ZITA the supercow was a beast in a million, the highest-ranked Holstein in
the US. In her prime her milk yield was nearly twice the average, and cattle
breeders paid top dollar to get her genes into their herds. Then, alas, she got
old and died.

But dry your eyes. This is the age of the clone, and the genetic blueprints
of prize cows can now be saved from the grave. Grazing on a farm in Maryland are
Zita-2 and Zita-3, two three-month-old calves cloned using two cells from Zita’s
ears.

American cloning companies are busy making multiple copies of just about
every top pedigree cow and bull in the land. In time, they hope identikit
supercows and superbulls will be bred, milked and even butchered for profit,
just like the old ones. “We’re cloning some of the highest-level bulls and think
we can sell hundreds,” says Ron Gillespie of Cyagra, the Massachusetts company
that cloned Zita. For prize breeding animals, which can fetch $40,000 or
more, cloning is economic even at today’s going rate of $15,000 to
$25,000 per cow. And as more animals are cloned, the cheaper it will get.
“Push the price down to $10,000 and there would be 100,000 animals that
it would be economic to clone, and in the $5000 range, millions.”

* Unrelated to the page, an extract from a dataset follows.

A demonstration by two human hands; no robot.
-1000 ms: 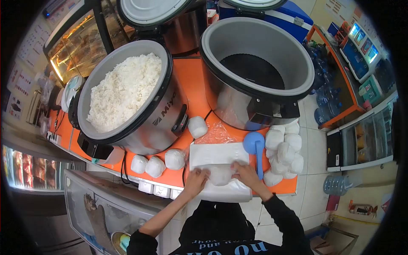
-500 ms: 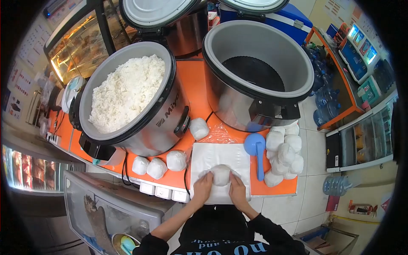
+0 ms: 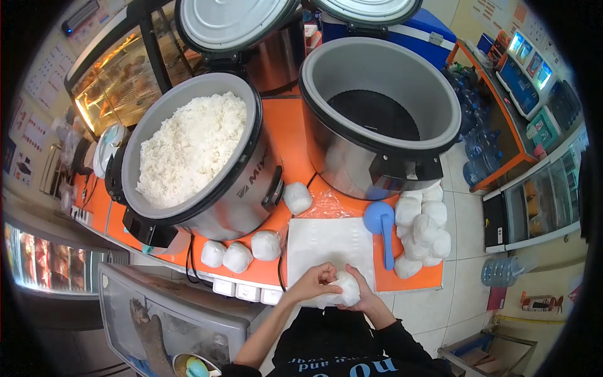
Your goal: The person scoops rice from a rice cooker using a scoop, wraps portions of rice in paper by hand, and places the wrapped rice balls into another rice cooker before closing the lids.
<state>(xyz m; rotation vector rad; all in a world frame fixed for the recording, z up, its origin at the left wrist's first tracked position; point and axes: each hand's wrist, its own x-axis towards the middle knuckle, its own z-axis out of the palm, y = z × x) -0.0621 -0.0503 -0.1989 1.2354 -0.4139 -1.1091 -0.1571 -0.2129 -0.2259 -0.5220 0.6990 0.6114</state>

That’s millions of cloned cows and bulls. Created just to make food. In the
US alone.

Ever since Dolly the sheep was born, fears about cloning have been tempered
by hopes that the technology will one day save thousands of human lives. And so
it might. Already cloning is enabling scientists to produce animals capable of
secreting valuable drugs in their milk, and to look for ways to clone tissues
for transplantation. But developing these medical spin-offs could take up to 10
years. Cloned beef steaks and milkshakes could be with us much sooner.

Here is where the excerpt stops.